İşte Benim Hikayem Part 15

21 Temmuz 2013 Pazar yazildi.

-[farklı zaman, farklı yerler]
——-


günler geçiyordu, fakat nasıl geçtiğini gelin birde bana sorun. sonuç itibariyle ben yine aldatılmıştım. tövbe mi etmeliydim artık aşka, birini sevmeye. fakat ben tüm olan bitenden farklı kokular alıyordum. her ne kadar cansunun ağzından duymuş olsamda, kalbim inanma diyordu. ve ben şimdiye kadar hep onun sesini dinlemiştim. bu kadar kolay olmamalıydı herşey, onca yaşanan şeyin ardından özellikle. abisi yüzünden bana onları söylemekte zorlanmış olabilirdi, bana bi zarar gelmemesi için. çünkü gökhandanda ses seda yoktu beni hastanelik ettiği günden beri. peki o yanındaki lavuk? pekala benim vazgeçmem için oynanmış bi oyun olabilirdi buda. cansunun beni sevdiğine emindim en azından güzel şeyler yaşadığımız o günlerde. bu kadar kolay olamazdı herşey. tüm bu olanlara inanmak istemiyordum fakat zamana ihtiyacım(ız) olduğu aşikardı. günler bu şekilde birbirini kovalarken kötü bi haber aldık. ankaradaki halam vefat etmişti. bu haberi aldığımız günün gecesinde her türlü kalma ihtimaline karşın küçük birer bavul hazırlayıp yola çıktık ailecek, ve bazı diğer akrabalarlada beraber.

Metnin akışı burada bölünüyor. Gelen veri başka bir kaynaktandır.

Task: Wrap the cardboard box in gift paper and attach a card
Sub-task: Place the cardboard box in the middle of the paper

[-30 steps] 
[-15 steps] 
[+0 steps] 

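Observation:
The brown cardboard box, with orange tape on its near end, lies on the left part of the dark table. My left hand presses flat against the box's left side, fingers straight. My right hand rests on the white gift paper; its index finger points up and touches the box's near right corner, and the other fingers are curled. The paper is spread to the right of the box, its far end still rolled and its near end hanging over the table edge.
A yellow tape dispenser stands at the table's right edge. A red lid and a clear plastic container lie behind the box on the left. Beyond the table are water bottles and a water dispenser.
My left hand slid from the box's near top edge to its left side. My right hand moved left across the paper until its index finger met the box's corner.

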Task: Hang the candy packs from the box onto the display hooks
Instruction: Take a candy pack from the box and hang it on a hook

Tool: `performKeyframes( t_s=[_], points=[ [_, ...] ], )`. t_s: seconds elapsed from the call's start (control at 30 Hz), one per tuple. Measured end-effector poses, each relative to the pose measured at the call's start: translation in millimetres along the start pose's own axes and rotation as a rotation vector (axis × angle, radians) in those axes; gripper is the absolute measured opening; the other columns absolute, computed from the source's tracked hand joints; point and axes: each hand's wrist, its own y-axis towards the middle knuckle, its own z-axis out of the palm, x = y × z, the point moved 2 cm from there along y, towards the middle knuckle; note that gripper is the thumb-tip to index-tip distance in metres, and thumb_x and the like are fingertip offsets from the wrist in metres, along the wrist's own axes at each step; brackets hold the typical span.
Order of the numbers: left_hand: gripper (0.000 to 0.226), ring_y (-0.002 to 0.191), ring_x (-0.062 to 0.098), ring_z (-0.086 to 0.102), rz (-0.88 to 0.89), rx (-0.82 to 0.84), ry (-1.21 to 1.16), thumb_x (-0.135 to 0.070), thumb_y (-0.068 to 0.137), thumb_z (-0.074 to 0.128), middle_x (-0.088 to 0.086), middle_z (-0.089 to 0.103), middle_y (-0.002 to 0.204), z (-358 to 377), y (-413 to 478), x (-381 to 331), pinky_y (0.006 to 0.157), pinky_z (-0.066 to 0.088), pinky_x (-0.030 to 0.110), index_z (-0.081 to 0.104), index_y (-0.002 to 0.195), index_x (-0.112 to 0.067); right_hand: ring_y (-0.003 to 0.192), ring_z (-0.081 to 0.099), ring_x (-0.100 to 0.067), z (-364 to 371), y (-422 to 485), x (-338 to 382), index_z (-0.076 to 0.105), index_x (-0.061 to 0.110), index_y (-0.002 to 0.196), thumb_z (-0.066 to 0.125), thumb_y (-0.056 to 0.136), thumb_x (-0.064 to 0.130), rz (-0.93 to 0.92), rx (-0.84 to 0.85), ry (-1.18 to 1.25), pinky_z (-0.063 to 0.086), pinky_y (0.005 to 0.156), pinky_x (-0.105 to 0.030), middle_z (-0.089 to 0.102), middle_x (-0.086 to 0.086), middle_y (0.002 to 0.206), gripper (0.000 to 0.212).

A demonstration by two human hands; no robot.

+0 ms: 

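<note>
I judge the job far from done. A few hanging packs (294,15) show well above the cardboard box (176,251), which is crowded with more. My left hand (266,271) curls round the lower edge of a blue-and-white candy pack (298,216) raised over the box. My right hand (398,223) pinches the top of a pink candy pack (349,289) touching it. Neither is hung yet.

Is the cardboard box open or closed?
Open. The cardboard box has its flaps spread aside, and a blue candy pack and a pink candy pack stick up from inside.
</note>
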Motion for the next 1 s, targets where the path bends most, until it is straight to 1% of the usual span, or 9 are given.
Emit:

6-7 saatlik bi yolculuğun ardından geldik ankaraya. cenaze evine geldiğimizde arabalarla dolmuştu sokak. arabayı bulduğumuz boş bi yere bırakıp çıktık eve. eniştem karşıladı ağlayarak. oldum olası sevmezdim öyle ortamları. içeri girdiğimizde tekrar hatırladım bu durumu. tanıdık tanımadık ağlayan insanlar, bi yer bulup oturduk bizimkiler çoktan bırakmıştı kendilerini ortama ayak uydurup, bende fazla dayanamadım ağıtlar, bağırmalar yükselirken. bu kadar ağlamanın nedeni halamın hiç bişeyi yokken, ansızın gidişiydi. gelenler devam ediyordu bütün akrabalar tamamlanmıştı, cenaze yıkandı ve öğle namazına müteakip defnedildi. akrabalar tekrardan eve dönerken benim aklıma liseden kankam murat geldi. ben liseyi bıraktığımdan beri görüşmemiştik ve hayli zaman olmuştu. işi ankaradaydı. buralara kadar gelmişken görmek istedim. önce bizimkileri durumdan haberdar ettikten sonra rehberden numarasını bulup aradım, ilk başta tanıyamadı fakat daha sonra hatırlayınca çok sevindi ve mutlaka görüşmek istediğini söyledi. güzel olur dedim bende ve olduğum yeri tarif ettim tamam gelicem almaya dedi ve kapattık. şirketiyle benim olduğum yer arasında pek bi mesafe yoktu sanırım ki gelmesi uzun sürmedi. geldi harbi harbi baya değişmişti, yolda görsem mümkün değil tanıyamazdım. indiği arabadan ve giyim kuşamından işlerinin ve maddi durumunun iyi olduğu anlaşılıyordu. kısa süreli hasret gidermeden sonra bindik arabaya. işlerinden bahsetti, kauçuk şirketinin olduğundan ve durumunun iyi olduğundan. kendi evi, arabası da vardı. helal olsun lan dedim, doğrultmuştu belini. babasınında desteğiyle olmuştu tabi bütün bunlar, babasıda vefat edince herşey tamamiyle murata kalmıştı. önce onun şirketine gittik, orda uzun süre muhabbet ettik ben neden burda olduğumdan bahsettim daha sonra muhabbet dertleşme halini alınca herşeyi anlattım buna.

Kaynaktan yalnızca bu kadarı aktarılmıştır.